Fernando de Amorim
Bellevue, le 8 août 2024
« Quand j’étais sur le fauteuil, je m’adressais à vous, maintenant sur le divan, je parle avec moi-même », me dit un psychanalysant. Laure Baudiment, dans son dernier Bulletin du RPH, n° 53, rapporte qu’une psychanalysante lui dit que le divan, « c’est une opération à bouche ouverte », en faisant un lien avec la chirurgie à cœur ouvert. Dans cette intervention, le chirurgien, pour opérer, a besoin d’un champ opératoire sans mouvement et sans sang, ce qui signifie que la machine de circulation extracorporelle va remplacer le travail cardiaque et pulmonaire pendant l’intervention.
Pour revenir au psychanalysant dont je parlais en introduction, il est venu me rendre visite parce qu’il souffrait d’un stress permanent. Il était allé voir un psychiatre qui lui avait prescrit quelques anxiolytiques qui n’avaient pas forcément réglé l’affaire, à savoir sa souffrance au quotidien. Une psychologue, « psychologue clinicienne » comme elle s’était présentée, lui avait proposé un rendez-vous hebdomadaire. Entretemps, des pensées terrifiantes et de l’angoisse permanente l’empêchaient de travailler correctement.
Son travail est très prenant, mais il lui plaît. Il s’agit d’un métier médical, une spécialité très poussée en chirurgie. Il gagne correctement sa vie, mais il n’a pas le sentiment de mériter la somme qu’il reçoit. C’est « de l’argent non mérité », dit-il.

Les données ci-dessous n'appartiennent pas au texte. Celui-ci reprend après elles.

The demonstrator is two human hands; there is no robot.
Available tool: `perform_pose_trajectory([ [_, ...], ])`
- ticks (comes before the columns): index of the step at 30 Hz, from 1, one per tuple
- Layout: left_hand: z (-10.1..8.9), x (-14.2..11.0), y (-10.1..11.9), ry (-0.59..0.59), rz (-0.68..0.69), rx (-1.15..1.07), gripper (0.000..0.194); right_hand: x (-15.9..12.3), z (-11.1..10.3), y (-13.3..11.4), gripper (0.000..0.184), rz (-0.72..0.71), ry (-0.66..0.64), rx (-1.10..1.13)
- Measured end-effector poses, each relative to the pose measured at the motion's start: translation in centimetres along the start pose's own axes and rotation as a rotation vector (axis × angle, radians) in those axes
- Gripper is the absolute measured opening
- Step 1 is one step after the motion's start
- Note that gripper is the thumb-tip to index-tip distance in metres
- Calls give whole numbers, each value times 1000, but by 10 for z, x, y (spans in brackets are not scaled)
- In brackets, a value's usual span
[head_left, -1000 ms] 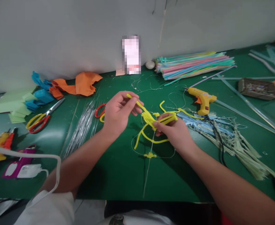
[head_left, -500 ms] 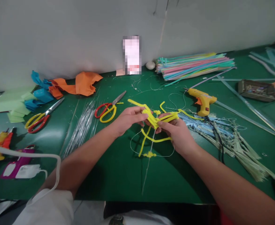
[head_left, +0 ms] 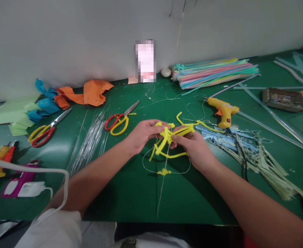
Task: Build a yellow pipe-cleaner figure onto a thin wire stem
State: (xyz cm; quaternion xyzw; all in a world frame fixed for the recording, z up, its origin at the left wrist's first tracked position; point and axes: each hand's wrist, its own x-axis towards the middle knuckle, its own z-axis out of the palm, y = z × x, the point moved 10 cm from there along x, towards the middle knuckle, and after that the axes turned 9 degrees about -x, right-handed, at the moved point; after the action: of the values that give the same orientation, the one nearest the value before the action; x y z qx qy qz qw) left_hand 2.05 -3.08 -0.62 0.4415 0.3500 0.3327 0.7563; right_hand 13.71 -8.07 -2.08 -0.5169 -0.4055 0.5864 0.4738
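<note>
Yellow pipe cleaners (head_left: 168, 135), bent into a bundle with loops and loose ends, are pinched between both hands above the green table. My left hand (head_left: 144, 135) closes on the bundle's left side, thumb on top. On its right side my right hand (head_left: 191, 142) grips the folded strands near the middle. A thin wire ring (head_left: 148, 169) with a small yellow tuft (head_left: 164, 172) at its bottom hangs below the hands, and a straight wire (head_left: 160, 196) runs down from it. Some fingertips are hidden behind the yellow strands.
Red-and-yellow scissors (head_left: 118, 124) and thin metal wires (head_left: 91, 144) lie left of my hands. A yellow glue gun (head_left: 225, 112) and blue-green tassels (head_left: 257, 151) lie right. Colourful pipe cleaners (head_left: 216, 73) and a propped phone (head_left: 145, 61) are at the back.
The yellow end that pointed up and left above my left hand now bends down across the front of the bundle. Both hands keep hold in nearly the same place.
</note>
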Motion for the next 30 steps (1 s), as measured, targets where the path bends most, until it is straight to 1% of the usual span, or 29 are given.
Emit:
perform_pose_trajectory([
  [6,0,-8,7,121,5,128,28,-2,5,-2,24,-22,-28,-78],
  [8,1,-9,11,129,11,186,29,-3,5,-3,24,-29,-18,-95],
  [10,3,-9,12,108,-3,210,29,-4,3,-4,26,-33,-1,-94],
  [13,6,-7,9,30,-67,134,25,-3,-2,-3,29,-24,41,-51],
  [16,4,-7,9,25,-105,15,20,-1,-7,0,34,-10,70,-24],
  [19,5,-8,2,9,-183,-49,26,0,-7,3,37,-22,55,-88],
  [20,6,-8,-1,-6,-203,-61,26,1,-8,2,40,-47,62,-126],
  [22,6,-7,-4,-8,-207,-71,23,-1,-13,-5,50,-152,120,-228],
  [24,3,-5,-6,22,-193,-57,21,-7,-20,-20,60,-313,221,-369],
  [25,1,-5,-6,37,-180,-43,21,-11,-22,-30,62,-401,276,-457],
  [26,0,-4,-6,47,-167,-27,22,-16,-23,-39,61,-486,325,-549],
  [27,-1,-3,-5,52,-155,-11,22,-22,-22,-49,56,-569,359,-636],
  [28,0,-3,-5,54,-145,9,22,-26,-19,-56,47,-637,375,-708],
  [30,1,-4,-4,55,-127,52,21,-31,-13,-66,29,-722,369,-781],
])
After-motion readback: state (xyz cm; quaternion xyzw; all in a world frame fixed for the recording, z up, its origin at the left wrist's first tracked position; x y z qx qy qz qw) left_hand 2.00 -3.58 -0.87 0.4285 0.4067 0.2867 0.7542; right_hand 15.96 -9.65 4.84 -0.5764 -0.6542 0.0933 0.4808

La culpabilité se présente de plusieurs manières. Ce monsieur, pour s’apaiser, met sa vie en danger avec des comportements suicidaires. Père de deux enfants, il n’a de paix que très rarement dans sa journée. Il dit être né dans une société magrébine, mais avait choisi la société française. Son problème est que sa famille lui rappelle toujours d’où il vient, qu’il faut aider les parents, les proches, les proches des parents, les amis restés au bled. Il se dit être une véritable vache à lait.

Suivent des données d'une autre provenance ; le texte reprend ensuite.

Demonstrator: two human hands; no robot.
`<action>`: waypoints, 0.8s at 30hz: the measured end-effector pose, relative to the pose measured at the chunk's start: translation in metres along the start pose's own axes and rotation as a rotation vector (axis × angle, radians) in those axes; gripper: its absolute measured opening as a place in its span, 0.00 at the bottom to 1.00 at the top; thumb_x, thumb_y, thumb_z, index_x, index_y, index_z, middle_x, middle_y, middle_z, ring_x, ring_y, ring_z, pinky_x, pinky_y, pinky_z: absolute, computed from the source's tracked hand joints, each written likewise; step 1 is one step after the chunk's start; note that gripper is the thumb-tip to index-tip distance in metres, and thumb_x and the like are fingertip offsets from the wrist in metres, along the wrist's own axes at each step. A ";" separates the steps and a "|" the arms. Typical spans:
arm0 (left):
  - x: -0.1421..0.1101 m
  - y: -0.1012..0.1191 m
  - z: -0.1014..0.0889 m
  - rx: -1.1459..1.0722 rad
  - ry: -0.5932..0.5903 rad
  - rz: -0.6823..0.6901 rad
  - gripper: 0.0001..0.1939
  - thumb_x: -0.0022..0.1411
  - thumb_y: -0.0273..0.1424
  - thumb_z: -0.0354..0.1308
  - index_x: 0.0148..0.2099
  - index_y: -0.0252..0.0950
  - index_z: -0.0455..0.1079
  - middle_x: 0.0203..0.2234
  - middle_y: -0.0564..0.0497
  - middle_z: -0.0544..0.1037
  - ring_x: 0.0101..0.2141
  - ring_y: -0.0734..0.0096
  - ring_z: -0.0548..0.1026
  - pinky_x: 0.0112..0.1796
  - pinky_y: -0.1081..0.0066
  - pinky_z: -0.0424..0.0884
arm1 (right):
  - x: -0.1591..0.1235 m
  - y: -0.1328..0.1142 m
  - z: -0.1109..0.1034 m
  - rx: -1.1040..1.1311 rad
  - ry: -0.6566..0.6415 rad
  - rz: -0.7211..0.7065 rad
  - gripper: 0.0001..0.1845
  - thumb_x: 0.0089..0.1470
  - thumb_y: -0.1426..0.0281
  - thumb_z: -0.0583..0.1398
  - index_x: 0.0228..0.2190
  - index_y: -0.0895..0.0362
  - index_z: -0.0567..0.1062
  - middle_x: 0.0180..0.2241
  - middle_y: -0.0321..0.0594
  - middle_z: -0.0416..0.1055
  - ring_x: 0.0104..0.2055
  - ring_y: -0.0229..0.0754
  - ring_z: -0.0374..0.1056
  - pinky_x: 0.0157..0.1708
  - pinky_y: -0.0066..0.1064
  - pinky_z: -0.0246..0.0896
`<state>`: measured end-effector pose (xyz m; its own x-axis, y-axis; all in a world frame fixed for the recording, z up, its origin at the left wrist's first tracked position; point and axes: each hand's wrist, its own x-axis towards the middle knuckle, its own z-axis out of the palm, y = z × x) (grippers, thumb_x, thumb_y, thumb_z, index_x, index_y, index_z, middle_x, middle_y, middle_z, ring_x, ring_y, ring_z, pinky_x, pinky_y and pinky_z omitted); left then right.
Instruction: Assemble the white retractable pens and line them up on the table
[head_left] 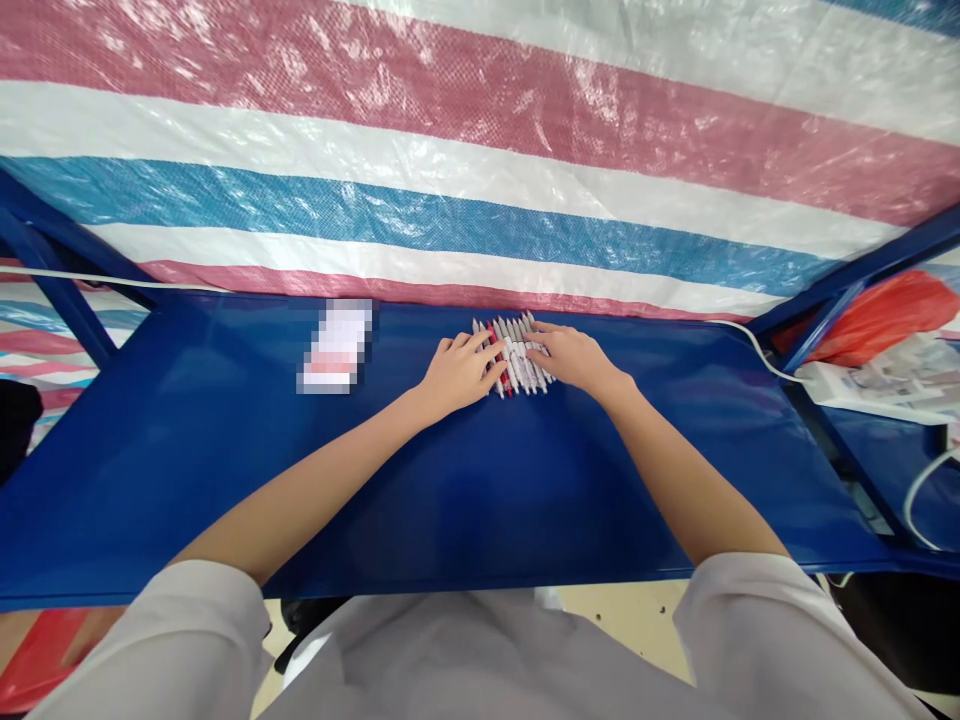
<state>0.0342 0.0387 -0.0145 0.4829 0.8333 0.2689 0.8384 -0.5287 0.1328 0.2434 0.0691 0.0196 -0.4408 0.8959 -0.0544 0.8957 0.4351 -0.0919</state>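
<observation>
Several pens [519,352] lie side by side in a row on the blue tabletop [480,480], near its far edge. Most are white and grey, with red on one or two toward the left. My left hand [459,375] rests at the row's left end, fingers spread and touching the pens. At the right end lies my right hand [576,357], its fingers stretched out over the pens' upper and middle parts. Both hands partly cover the outer pens. Neither hand is wrapped around a pen.
A pixelated pale rectangle [337,345] lies left of the pens. Behind the table hangs a striped plastic sheet [480,180]. Blue metal braces [825,325] stand at the sides. On the right are a white power strip [862,390], a cable and a red plastic bag [889,315].
</observation>
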 end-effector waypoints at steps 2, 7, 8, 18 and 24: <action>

Au début de sa psychanalyse, il commence à prendre ses distances avec ses proches en changeant de quartier, puis en les appelant moins, puis en ne respectant pas les injonctions religieuses et idéologiques de son père.

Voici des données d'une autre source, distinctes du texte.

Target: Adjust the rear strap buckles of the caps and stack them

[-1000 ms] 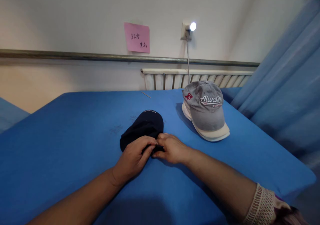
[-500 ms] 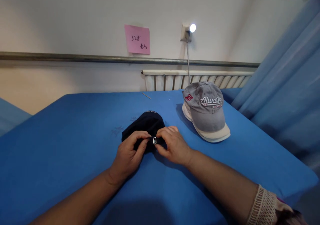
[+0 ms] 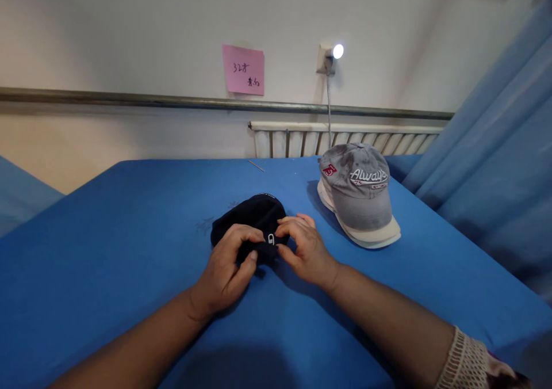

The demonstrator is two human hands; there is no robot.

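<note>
A black cap (image 3: 245,213) lies on the blue-covered table with its back strap toward me. On the strap sits a small silver buckle (image 3: 271,239), between my two hands. My left hand (image 3: 226,268) grips the strap left of the buckle, thumb below and fingers above. Right of the buckle, my right hand (image 3: 307,251) pinches the strap between thumb and fingers. Much of the cap's near edge is hidden behind my fingers.
Several stacked caps stand at the right, a grey one (image 3: 360,182) on top. A thin stick (image 3: 256,165) lies near the far edge of the blue table (image 3: 129,251). Behind are a metal rail (image 3: 172,101), a radiator (image 3: 302,141) and a lit plug (image 3: 337,51). Blue curtain (image 3: 487,147) hangs right.
The strap at the buckle has shifted under my fingers, and my left thumb has dropped away from the fingers a little. The whole view has moved slightly.
</note>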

Après quelques mois de psychanalyse, ce monsieur décide de se marier avec une Française. Son père refuse de la reconnaître et le monsieur répond à son père : « Je la reconnais et c’est largement suffisant ! ».
Il décide de changer de ville, se marie et devient père d’un jeune garçon. Il décrit actuellement une vie de travail mais aussi d’apaisement. Plus d’angoisse le matin, plus d’anxiété à entrer dans le bloc opératoire. Il dit : « La gestion de mes troubles obsessionnels se fait au quotidien de manière raisonnable. » Il m’avait demandé mon avis sur les thérapies comportementales et cognitives, puis, au cas où il aurait un problème avec son épouse, si j’étais d’accord pour une thérapie conjugale.
Face à mon silence, il enchaîne sur la maladie de Lyme – ce qu’il n’avait jamais évoqué en séance – et le fait qu’il se sente « épousé ». Il rectifie : « épuisé ».
Une fois l’association libre sollicitée, il enchaîne avec la difficulté de se libérer des pressions exercées par son entourage de vivre en homme libre. C’est ainsi qu’il se présente depuis qu’il se dit français à part « entière ».
Sortir des griffes de la famille, indépendamment de sa nationalité, est une bataille de tous les jours.
Il décide de diriger un service de chirurgie dans un pays francophone en Europe et de mériter l’argent reconnaissant de sa compétence. À la dernière séance, il me signale que son épouse est enceinte de son deuxième enfant.